Esta semana, a una distancia de tres minutos a pie desde donde vivo, la policía entró en un edificio abandonado que ocupaban los yonquis. Lo vi en algún telediario, creo que de Telecinco. La calle se llama Sombrerería. Los informadores dijeron que era el mayor supermercado de la droga de Madrid. Supongo que se referían a la ciudad porque, si ampliamos el radio, es posible que el mayor mercado de la droga sea el poblado de Las Barranquillas, donde conviven los toxicómanos, los parias, las ratas y los perros comidos de pulgas. En el reportaje mostraban imágenes del zaguán del edificio, probablemente tomadas desde alguna ventana del piso de enfrente. Se veía a los compradores, ya fantasmagóricos, entrar y trapichear allí mismo. Se vio también el interior de la casa, donde se agrupaban los colchones apolillados, la mugre, las basuras, las jeringas; e incluso se divisaron algunas ratas cruzando las habitaciones a la carrera, huyendo de los policías y las cámaras. Allí había compra-venta de droga (cocaína y heroína), merced a cinco hombres que manejaban el negocio, según afirmaban en El País. Una de las causas del crecimiento del tráfico en esa zona parece ser el control policial que ahora se ejerce en la Plaza de Soledad Torres Acosta, el cual mueve a los compradores a dirigirse a este punto.
Sombrerería es una calle angosta y poco frecuentada que a mí me sirve, a veces, para acortar cuando hago recados por el barrio. Nunca he visto por allí a los yonquis, y creo que, cuando la atravieso, apenas suelo cruzarme con alguna señora que viene cargada con las bolsas de la compra. Es una de esas calles de paso para los coches. El mismo día en que vi la noticia en televisión, tuve que bajar a comprar un paquete de café. Como era tarde (serían las nueve y pico o quizá las diez), fui a una tienda de ultramarinos que regentan unos hindúes y que hace esquina con el final de esa calle, Sombrerería. Al salir, me fijé en el edificio. Vi el portal, de lejos. Y juro que nunca me había fijado en la fachada. Es uno de esos detalles urbanos que a uno le pasan desapercibidos, le son invisibles, por mucho que los vea a diario.
Si allí venden (o vendían) cocaína y heroína, en las calles del barrio por donde me muevo, y especialmente en los alrededores de la plaza, los camellos marroquíes venden hachís y, algunos, cocaína. Una vez me ofrecieron hasta una pistola, y nunca sabré si el tipo iba de farol o lo decía en serio. Lo que sí sé es que, muchas noches e incluso alguna tarde que otra, al salir de casa veo en el único peldaño del exterior del portal a gente metiéndose rayas o preparando canutos. Que cada cual haga lo que le convenga, que el cuerpo es libre, etcétera.
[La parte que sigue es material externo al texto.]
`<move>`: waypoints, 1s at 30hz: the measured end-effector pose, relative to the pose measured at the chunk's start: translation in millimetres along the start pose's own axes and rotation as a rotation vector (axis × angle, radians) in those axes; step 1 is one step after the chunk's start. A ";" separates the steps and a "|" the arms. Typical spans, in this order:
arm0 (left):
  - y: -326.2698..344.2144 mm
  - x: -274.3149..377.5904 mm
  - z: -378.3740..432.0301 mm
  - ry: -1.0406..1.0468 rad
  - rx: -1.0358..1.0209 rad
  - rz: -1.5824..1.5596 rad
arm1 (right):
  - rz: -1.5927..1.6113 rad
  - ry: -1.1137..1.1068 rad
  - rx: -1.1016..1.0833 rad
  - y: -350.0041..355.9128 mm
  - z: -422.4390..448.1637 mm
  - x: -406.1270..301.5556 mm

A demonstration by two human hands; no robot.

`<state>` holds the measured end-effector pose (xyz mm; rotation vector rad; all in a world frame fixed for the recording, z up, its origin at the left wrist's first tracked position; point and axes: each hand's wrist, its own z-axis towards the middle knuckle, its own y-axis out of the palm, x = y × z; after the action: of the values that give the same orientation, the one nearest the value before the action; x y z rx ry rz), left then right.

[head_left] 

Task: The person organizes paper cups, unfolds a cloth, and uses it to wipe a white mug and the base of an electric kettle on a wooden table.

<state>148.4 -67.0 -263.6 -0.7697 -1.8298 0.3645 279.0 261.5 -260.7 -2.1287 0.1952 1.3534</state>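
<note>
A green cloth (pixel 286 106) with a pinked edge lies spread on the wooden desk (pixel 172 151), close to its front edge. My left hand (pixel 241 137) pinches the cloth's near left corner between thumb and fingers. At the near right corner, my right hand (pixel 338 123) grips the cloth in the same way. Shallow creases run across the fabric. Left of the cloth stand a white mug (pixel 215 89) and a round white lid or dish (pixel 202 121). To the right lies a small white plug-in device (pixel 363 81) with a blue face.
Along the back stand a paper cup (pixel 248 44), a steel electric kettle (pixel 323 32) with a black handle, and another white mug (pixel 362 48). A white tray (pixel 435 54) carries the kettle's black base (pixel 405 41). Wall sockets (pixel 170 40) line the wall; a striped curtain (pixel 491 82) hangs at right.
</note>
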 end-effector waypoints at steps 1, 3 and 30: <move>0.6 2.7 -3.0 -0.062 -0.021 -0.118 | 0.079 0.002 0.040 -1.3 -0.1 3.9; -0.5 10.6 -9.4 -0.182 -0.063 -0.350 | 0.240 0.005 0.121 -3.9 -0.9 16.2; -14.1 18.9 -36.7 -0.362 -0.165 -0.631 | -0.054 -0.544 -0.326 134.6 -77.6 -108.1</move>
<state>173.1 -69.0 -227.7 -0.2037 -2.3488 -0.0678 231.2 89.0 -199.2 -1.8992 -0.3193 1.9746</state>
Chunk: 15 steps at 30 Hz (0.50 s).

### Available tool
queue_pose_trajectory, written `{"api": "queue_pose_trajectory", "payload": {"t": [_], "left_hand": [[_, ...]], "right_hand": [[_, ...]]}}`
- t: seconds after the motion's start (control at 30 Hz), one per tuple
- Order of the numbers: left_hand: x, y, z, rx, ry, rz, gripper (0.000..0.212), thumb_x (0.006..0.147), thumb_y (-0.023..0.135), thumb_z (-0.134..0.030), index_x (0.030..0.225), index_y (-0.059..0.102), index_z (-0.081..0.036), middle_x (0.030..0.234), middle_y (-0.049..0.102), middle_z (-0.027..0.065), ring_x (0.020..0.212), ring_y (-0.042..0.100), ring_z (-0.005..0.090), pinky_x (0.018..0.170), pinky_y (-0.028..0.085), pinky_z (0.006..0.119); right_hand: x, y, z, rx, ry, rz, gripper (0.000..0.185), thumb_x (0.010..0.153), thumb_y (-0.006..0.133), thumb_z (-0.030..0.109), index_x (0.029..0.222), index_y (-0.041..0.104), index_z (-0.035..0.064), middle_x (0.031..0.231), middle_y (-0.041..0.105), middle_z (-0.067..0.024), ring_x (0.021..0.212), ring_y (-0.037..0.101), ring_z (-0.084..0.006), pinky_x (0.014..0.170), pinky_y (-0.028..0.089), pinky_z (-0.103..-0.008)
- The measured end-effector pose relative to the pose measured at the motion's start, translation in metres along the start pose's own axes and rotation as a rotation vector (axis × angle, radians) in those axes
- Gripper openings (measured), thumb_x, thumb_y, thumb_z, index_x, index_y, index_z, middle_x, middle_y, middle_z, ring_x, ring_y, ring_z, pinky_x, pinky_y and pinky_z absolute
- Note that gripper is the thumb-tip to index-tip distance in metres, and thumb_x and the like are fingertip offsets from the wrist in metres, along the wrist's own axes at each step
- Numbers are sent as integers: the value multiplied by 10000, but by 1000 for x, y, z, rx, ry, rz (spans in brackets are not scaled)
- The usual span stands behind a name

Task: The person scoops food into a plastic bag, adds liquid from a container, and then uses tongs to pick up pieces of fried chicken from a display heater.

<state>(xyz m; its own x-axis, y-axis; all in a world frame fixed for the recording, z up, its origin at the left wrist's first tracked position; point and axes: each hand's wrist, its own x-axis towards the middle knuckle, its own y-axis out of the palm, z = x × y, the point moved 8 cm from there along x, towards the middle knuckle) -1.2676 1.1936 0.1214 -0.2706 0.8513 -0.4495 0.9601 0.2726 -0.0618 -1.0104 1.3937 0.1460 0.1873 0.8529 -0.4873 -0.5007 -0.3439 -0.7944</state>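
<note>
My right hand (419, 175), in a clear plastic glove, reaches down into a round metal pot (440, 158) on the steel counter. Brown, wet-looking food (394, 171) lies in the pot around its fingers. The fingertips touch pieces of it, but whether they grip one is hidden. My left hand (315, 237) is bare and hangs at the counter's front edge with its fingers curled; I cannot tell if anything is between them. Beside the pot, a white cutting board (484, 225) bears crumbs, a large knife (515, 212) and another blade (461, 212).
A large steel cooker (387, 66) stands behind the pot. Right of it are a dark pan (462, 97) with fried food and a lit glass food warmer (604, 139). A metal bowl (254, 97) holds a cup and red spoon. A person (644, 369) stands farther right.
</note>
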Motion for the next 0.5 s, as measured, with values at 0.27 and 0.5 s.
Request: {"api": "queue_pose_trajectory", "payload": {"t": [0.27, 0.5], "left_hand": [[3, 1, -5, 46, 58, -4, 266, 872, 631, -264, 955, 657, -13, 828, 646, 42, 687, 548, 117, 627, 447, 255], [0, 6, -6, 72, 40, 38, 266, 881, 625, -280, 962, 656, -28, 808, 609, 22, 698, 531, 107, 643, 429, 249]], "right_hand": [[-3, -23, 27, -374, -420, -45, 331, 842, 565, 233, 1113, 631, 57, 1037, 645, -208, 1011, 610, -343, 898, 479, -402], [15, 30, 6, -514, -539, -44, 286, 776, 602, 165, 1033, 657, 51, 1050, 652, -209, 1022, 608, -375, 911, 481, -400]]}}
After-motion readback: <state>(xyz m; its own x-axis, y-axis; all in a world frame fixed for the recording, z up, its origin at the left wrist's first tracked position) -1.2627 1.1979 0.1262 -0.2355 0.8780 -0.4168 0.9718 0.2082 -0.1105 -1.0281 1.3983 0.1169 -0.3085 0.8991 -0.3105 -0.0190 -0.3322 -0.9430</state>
Pero lo que no soporto es ver a las chicas que se acercan allí a comprar y consumir. Porque son muchachas a las que no calculo ni dieciocho años. Españolas, muy jóvenes. Ellas se acercan a algún camello adolescente y árabe, éste les proporciona el material y lo consumen allí, en mi portal. Lo que uno quisiera, aunque le llamasen carca, no es que ellas consumieran en otro lado, lejos del portal, sino que no consumieran. En algún reportaje de investigación sobre el barrio he leído que algunas de estas chicas jóvenes cambian sexo por un poco de material. Esa sumisión o ese comercio sólo pueden conducir, con el tiempo, a sótanos de miseria y podredumbre. Parece una lucha perdida. En la novela “No es país para viejos”, de mi adorado Cormac McCarthy, hay un diálogo conciso entre dos sheriff. Uno dice: “Droga”, y el otro responde: “Venden esa porquería a los colegiales”. Y continúan: “Peor aún”. “¿Y eso?”. “Los colegiales la compran”.